Hypericin-based Photodynamic Therapy Induces a Tumor-Specific Immune Response and an Effective DC-based cancer Immunotherapy.

In our study, we find that photodynamic therapy (PDT), which generates reactive oxygen species (ROS) -mediated endoplasmic reticulum (ER) stress to inflict trauma in the targeted lesion, can break the balance between membrane damage-associated molecular patterns (DAMPs) and integrin-associated protein (CD47).
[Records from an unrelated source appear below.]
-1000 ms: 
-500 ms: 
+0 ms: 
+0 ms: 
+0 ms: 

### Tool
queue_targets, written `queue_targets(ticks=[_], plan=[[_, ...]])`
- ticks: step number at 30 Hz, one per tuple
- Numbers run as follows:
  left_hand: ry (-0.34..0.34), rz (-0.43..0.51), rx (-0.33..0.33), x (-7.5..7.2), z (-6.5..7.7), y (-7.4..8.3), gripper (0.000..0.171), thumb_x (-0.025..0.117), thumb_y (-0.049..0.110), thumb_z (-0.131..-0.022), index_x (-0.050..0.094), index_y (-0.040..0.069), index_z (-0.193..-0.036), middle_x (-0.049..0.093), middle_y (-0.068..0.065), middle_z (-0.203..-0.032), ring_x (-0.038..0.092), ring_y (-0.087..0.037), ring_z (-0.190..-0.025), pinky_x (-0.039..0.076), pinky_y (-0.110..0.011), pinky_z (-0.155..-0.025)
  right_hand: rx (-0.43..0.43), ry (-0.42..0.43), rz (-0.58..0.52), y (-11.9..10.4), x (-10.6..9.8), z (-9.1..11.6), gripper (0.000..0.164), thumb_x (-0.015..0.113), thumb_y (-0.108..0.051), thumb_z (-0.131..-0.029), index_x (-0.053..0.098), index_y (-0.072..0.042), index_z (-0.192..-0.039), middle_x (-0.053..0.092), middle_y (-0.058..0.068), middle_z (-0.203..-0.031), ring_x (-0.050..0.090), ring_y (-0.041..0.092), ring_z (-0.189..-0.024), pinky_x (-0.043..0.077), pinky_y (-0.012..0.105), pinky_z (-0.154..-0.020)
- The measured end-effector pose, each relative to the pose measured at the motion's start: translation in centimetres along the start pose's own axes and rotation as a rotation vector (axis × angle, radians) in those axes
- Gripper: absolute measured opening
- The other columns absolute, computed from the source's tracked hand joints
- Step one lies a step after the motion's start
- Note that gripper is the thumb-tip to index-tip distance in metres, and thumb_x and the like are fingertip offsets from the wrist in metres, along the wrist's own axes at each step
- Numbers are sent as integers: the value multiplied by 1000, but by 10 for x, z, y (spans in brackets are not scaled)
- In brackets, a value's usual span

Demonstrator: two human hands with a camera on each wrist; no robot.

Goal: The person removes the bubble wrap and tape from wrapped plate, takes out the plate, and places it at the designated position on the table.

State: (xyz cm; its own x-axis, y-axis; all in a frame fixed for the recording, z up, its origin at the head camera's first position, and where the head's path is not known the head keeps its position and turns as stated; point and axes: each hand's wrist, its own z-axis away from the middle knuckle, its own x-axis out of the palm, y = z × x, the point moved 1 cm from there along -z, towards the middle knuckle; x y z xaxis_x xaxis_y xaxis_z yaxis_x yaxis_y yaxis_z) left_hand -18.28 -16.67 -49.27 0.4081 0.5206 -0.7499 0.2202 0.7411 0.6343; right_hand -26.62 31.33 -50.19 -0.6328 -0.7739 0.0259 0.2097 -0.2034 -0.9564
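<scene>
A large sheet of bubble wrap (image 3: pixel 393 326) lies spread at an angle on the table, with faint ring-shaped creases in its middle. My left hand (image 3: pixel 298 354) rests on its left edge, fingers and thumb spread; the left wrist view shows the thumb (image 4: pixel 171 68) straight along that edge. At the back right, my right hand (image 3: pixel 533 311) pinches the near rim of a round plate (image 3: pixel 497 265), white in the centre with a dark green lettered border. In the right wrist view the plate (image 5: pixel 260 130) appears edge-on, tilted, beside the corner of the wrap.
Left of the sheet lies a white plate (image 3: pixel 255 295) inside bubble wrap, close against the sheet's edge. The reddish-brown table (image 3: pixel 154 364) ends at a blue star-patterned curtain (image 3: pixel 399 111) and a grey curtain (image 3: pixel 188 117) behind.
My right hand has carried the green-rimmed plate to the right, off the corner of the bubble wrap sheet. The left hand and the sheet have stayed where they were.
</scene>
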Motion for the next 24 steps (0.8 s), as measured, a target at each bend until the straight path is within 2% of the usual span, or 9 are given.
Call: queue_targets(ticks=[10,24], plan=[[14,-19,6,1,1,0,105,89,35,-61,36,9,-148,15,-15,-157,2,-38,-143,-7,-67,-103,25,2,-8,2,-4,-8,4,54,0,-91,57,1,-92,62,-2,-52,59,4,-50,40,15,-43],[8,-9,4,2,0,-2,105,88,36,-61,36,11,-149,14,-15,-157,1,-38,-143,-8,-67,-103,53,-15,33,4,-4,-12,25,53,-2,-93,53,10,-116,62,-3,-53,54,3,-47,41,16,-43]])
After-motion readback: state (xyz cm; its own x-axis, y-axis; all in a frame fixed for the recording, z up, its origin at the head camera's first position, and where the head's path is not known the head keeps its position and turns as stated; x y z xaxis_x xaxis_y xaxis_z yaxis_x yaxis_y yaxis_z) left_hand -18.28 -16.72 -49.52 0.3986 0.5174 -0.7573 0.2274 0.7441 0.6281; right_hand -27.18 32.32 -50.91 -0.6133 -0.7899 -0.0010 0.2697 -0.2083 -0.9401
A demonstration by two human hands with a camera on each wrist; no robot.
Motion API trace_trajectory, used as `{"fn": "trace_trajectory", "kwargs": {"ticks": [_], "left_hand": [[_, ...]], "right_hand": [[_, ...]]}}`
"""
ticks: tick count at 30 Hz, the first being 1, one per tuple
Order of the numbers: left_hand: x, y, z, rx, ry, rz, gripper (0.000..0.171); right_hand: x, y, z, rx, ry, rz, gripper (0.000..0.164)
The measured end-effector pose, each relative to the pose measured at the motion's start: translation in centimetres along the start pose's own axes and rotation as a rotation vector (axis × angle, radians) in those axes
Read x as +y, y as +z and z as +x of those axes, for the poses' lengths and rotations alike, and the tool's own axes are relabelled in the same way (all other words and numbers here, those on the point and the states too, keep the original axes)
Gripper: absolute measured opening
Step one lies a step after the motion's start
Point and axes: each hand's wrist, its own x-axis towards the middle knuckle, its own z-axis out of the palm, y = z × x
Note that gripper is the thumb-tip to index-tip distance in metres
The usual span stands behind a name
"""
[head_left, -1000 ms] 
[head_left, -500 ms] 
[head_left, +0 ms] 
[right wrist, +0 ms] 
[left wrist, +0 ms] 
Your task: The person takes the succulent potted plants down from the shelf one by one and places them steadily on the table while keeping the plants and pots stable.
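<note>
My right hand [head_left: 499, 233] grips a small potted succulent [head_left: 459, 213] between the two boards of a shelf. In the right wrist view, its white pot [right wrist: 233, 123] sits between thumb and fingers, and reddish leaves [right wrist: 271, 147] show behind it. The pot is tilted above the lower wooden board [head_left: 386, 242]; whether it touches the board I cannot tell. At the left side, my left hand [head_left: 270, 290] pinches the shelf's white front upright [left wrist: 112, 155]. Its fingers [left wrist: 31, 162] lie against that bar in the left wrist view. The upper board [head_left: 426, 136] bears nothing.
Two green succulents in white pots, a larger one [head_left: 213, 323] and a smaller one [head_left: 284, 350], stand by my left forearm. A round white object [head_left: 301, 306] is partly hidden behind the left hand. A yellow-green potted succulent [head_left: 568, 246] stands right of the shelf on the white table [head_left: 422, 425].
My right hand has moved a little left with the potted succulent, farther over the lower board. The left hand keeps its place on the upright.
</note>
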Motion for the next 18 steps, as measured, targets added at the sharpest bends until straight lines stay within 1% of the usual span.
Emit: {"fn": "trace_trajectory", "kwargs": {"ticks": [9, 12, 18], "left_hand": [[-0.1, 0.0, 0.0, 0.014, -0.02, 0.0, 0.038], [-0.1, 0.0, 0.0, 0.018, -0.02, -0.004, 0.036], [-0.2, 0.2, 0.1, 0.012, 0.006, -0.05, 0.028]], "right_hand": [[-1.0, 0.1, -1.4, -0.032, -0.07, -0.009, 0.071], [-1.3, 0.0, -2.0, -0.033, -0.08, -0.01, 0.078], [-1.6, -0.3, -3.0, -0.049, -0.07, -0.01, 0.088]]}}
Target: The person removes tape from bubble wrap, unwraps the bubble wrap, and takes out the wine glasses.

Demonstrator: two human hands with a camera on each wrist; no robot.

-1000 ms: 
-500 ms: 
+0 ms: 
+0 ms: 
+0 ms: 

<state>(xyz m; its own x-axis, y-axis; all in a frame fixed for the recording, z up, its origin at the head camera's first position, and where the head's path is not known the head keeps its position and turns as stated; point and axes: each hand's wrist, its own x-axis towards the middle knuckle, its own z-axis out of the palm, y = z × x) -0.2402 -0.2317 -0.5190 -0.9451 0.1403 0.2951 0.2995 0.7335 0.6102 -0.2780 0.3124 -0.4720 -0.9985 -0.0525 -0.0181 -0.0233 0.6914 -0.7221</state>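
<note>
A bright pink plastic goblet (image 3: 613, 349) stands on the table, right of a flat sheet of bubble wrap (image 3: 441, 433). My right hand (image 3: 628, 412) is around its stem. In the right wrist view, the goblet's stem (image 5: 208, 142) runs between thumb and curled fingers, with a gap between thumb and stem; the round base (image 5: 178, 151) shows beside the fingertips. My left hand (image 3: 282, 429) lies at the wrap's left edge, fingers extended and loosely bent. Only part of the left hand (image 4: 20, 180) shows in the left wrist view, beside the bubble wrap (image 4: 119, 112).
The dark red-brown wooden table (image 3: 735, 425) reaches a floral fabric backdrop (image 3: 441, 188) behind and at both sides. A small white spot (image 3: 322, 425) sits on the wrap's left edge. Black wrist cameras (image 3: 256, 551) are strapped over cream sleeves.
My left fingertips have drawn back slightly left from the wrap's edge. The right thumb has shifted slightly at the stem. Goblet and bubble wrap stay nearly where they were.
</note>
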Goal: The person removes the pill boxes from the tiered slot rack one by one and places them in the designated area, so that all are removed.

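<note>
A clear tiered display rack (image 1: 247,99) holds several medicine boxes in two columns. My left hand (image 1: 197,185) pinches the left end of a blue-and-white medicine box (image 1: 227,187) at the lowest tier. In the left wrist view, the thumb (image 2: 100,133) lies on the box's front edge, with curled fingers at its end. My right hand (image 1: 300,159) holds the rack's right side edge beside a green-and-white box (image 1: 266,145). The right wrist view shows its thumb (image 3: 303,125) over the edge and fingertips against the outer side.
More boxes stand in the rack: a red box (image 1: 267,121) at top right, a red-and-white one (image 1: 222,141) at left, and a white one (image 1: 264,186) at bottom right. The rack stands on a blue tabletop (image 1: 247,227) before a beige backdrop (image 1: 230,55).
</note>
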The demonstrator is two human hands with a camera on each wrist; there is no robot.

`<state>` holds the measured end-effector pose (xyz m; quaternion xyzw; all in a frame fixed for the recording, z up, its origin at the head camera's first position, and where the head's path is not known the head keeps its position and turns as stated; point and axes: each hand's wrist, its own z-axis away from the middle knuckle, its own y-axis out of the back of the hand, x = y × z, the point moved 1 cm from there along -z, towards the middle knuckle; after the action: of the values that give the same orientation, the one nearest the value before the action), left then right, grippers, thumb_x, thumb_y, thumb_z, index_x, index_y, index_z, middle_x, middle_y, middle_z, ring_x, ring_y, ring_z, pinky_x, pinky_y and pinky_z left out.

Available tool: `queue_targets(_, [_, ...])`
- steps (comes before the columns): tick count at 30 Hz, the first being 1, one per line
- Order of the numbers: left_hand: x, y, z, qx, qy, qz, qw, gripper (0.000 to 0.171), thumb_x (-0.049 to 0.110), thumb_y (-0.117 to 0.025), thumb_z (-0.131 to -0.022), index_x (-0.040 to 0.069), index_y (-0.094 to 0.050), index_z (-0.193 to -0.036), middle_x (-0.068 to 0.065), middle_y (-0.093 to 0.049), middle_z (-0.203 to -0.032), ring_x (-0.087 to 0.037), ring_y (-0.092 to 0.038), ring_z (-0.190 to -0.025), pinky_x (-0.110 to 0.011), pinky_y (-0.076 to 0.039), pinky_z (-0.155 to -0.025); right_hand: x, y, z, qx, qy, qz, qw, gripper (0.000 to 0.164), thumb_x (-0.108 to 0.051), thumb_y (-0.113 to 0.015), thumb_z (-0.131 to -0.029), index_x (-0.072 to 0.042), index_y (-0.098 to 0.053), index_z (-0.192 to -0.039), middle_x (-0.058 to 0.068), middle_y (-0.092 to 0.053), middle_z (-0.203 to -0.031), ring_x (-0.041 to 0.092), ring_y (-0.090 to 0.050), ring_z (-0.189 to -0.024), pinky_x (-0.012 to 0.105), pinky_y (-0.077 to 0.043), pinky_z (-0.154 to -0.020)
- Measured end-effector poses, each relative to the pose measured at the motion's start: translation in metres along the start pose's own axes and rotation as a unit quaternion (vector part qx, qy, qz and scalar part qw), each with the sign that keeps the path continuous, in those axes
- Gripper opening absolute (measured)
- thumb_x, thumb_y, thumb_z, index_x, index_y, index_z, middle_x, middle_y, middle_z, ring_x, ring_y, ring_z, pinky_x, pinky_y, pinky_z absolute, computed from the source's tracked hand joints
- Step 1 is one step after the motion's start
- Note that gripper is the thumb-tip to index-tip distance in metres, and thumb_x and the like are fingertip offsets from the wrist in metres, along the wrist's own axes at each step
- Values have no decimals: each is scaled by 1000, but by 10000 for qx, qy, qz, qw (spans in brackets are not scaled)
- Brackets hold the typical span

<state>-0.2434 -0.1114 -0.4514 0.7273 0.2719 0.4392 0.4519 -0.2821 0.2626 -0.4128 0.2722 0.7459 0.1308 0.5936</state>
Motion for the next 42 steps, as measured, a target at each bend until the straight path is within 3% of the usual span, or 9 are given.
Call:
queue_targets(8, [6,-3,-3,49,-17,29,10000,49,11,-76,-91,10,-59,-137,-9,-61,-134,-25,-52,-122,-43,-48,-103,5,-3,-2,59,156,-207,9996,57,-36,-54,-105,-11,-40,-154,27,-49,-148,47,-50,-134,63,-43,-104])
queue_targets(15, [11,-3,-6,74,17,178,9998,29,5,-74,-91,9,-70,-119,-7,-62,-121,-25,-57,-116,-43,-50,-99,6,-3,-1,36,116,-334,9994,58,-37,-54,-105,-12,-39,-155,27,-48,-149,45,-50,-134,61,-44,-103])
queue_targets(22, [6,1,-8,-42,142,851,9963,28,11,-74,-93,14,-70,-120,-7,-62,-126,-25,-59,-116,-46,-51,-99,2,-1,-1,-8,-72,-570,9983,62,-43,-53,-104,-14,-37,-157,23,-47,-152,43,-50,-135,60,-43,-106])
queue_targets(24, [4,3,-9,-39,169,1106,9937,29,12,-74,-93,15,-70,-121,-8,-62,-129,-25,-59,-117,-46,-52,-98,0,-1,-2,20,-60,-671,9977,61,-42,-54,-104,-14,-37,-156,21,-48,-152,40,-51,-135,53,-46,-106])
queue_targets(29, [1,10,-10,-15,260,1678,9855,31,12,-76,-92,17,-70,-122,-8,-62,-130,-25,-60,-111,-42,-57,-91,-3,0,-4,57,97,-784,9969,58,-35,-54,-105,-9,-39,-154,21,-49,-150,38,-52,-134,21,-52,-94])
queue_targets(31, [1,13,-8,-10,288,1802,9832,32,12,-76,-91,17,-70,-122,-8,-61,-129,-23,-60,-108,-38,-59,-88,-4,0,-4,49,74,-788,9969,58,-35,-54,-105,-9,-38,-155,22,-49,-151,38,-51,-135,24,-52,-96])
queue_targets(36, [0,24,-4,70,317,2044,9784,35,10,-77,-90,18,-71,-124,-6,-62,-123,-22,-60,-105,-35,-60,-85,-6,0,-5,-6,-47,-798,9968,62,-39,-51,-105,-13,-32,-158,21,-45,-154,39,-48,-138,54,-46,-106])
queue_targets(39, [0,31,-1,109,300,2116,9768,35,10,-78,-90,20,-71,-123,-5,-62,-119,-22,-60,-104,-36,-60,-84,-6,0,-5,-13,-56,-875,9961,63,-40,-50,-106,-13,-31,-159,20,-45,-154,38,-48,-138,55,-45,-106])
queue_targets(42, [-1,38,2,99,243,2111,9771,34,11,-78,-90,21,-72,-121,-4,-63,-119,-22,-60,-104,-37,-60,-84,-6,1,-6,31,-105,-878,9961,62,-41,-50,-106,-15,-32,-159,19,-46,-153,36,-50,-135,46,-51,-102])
The imbalance undermines the ability of lewis lung carcinoma (LLC) cells to escape immune attack by increasing the uptake of hypericin-mediated PDT(hyp-PDT) killed lewis lung carcinoma (LLC) cells by homologous dendritic cells (DCs), accompanied by phenotypic maturation (CD80, CD86, and CD40) and functional stimulation (NO, IL-10) of dendritic cells as well as subsequent T-cell response. Besides, C57BL/6 mice vaccinated with dendritic cells (DCs) pulsed with PDT-treated LLCs (PDT-DCs) or PDT-treated LLCs alone (PDT-LLCs) show potent immunity against LLC tumor. These data identify hypericin-induced PDT as a strong inducer of immunogenic apoptosis, providing an antitumor vaccination strategy for personalized cancer Immunotherapy.